RE: [RFC 3/6] perf/core: use rb-tree to sched in event groups

From: Liang, Kan
Date: Wed Jan 11 2017 - 15:32:55 EST




.
>
> Kan, in your per-cpu event list patch you mentioned that you saw a large
> overhead in perf_iterate_ctx() when skipping events for other CPUs.
> Which callers of perf_iterate_ctx() specifically was that problematic for? Do
> those callers only care about the *active* events, for example?
>

Based on my test, the large overhead was observed in perf_iterate_sb.
Yes, it only cares about the *active* events.

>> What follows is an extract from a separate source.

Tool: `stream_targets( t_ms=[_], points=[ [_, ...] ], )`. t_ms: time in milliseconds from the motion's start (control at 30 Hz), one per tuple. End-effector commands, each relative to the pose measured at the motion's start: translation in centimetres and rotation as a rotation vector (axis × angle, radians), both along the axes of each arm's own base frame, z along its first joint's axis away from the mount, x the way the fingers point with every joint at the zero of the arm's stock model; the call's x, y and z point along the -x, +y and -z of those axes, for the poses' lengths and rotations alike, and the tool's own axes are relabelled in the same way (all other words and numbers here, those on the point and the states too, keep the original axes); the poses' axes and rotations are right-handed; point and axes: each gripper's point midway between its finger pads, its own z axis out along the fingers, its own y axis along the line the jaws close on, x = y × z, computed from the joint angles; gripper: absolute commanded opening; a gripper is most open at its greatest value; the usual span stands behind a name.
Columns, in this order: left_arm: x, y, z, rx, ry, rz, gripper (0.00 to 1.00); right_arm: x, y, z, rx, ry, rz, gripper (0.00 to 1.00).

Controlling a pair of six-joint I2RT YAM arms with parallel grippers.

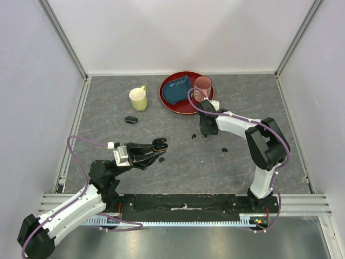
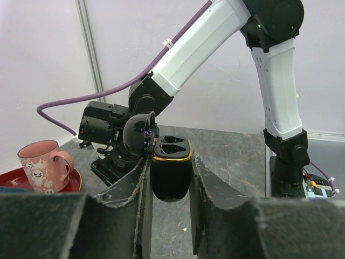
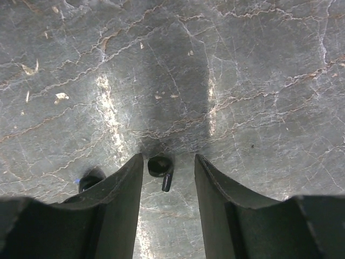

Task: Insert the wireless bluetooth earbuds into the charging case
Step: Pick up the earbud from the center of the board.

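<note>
Top view. Noted left gripper (image 1: pixel 157 145) shut on the open charging case (image 1: pixel 160 142). Found right gripper (image 1: pixel 205 133) nose-down over the table (image 1: pixel 269 118), well apart from the case, with the case off toward the left arm's side and nearer the bases. Spotted a second earbud (image 1: pixel 193 135) just beside those fingers and a third earbud (image 1: pixel 225 149) near them on the other side. Passed over yellow mug (image 1: pixel 138 99), pink mug (image 1: pixel 203 86) on red plate (image 1: pixel 186 109), and a small black oval (image 1: pixel 131 120), perhaps a spare case.

Left wrist view. Found fingers clamped on the case's body, lid (image 2: pixel 138 132) tipped open, both sockets facing up and empty. Read no brand; only little faces printed on the pink mug.

Right wrist view. Found fingers apart, astride the target earbud (image 3: pixel 159 165). Bulb closer to the picture-left finger, perhaps touching, cannot tell; clear gap to the other finger. Traced the long axis from the bulb down the stem, back toward the wrist: roughly along the fingers, across the closing line. Saw the second earbud outside the picture-left finger, half hidden. No writing legible.

Judged the right arm the one for this pick, then a carry toward the held case. Risk of the bud skidding sideways, given its off-centre seat.
</note>
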Motion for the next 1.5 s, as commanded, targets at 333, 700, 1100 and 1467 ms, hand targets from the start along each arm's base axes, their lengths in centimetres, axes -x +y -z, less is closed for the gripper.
stream_targets(
  t_ms=[333, 700, 1100, 1467],
  points=[
    [-0.4, 0.2, -0.4, 0.005, -0.042, -0.034, 0.02, -0.9, 0.3, 0.3, 0.0, -0.018, -0.002, 0.45],
    [-0.5, 0.2, -0.4, 0.008, -0.035, -0.041, 0.02, 0.0, 0.2, 1.2, -0.006, 0.015, 0.0, 0.44],
    [-0.6, 0.2, -0.2, 0.006, -0.026, -0.042, 0.02, 0.5, 0.1, 0.9, -0.014, 0.02, -0.012, 0.43],
    [-0.7, 0.2, -0.3, 0.003, -0.022, -0.047, 0.02, 0.4, 0.5, -1.0, -0.058, -0.02, -0.005, 0.47]
  ],
)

> Maybe the overhead of skipping !current_cpu events is ok at sched_in time
> in most cases. If the overhead of skipping those only matters for a subset of
> perf_iterate_ctx() callers, then maybe we can optimise them in another
> fashion (e.g. use the active events lists, or a new list specific to that iterate
> user, depending on what they actually need).
> That way we can drop cpu from the sort.
>
> > The rb-tree allows us to find events with minimum and maximum
> > timestamp for a given CPU/cgroup + flexible type. The list
> > ctx->inactive_groups is sorted by timestamp.
> >
> > We could find a list position for the first event of each CPU/cgroup
> > that is to be scheduled and iterate over all of them, selecting events
> > from the list's head with the smallest timestampt, but it's too complicated.
> >
> > A simpler alternative is to find the smallest subinterval of
> > ctx->inactive_groups that contains all eligible events. Let's call
> > ctx->this
> > minimum subinterval S.
> >
> > S is formed of smaller subintervals, no necessarily exclusive, intervals.
> > Each one has all the events that are eligible for a given CPU or cgroup.
> > We find S by searching for the start/end of each one of these
> > CPU/cgroup subintervals and combining them. The drawback is that there
> > may be events in S that are not eligible (since ctx->inactive_group is
> > in stamp order).
>
> The other drawback is that this is not fair, since CPU comes before runtime
> in the sort order. You'll always try some events before others (e.g. cpu == -1
> before cpu == current), before considering runtime. I believe this means
> that events can be permanently starved.
>
> So either we need to fold those together somehow, or drop CPU from the
> sort order (assuming that we can, as above).
>
> Thanks,
> Mark.